LONDON: A Sudanese asylum seeker was jailed on Friday for a minimum of 29 years for murdering a woman who worked at the hotel in central England where he and other migrants were being housed.
Anti-immigration activists have seized on other criminal cases involving asylum seekers, predominantly young men, in hotels to argue that they are a danger to nearby communities.
Last summer, a ⁠number of protests at asylum hotels across England – sparked by the arrest of an Ethiopian asylum seeker for sexually assaulting a teenage girl and a woman – turned violent.
The Labour government, nervous of the rise of the anti-immigration ⁠Reform UK party in opinion polls, has promised to clamp down on illegal immigration and, by 2029, to stop placing asylum seekers in hotels while their cases are processed.
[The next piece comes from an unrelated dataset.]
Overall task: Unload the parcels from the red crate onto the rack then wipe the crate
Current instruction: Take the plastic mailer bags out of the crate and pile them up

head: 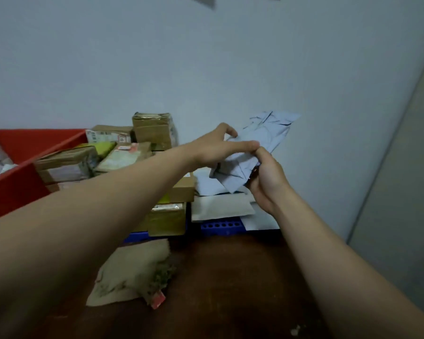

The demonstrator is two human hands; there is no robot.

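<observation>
A crumpled grey plastic mailer parcel (262, 140) is held up in front of the wall, above the stacked parcels. My left hand (216, 149) grips its upper left part, thumb behind and forefinger across the front. My right hand (267, 182) holds its lower edge from below with curled fingers. The red crate (15, 187) stands at the left, only its near corner and inner wall showing. Brown cardboard boxes (152, 129) and flat white mailers (220, 209) are piled on the blue rack (220, 227) below my hands.
A dirty beige bag (132, 270) with a red tag lies on the dark brown floor in front of the rack. A pale wall rises behind the pile, and a grey panel stands at the far right.
</observation>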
Deng Chol Majek followed Rhiannon Whyte, 27, to a railway station in October 2024 after she finished her shift.
He stabbed her 23 times to the head, chest ⁠and arm with a screwdriver. She died in hospital three days later.
Majek was convicted in October and sentenced on Friday to life imprisonment with a minimum of 29 years at Coventry Crown Court, where some anti-immigration protesters gathered outside for the hearing.
Judge Michael Soole said the murder was “particularly vicious” and told Majek there had been a “chilling composure in every aspect of your behavior.”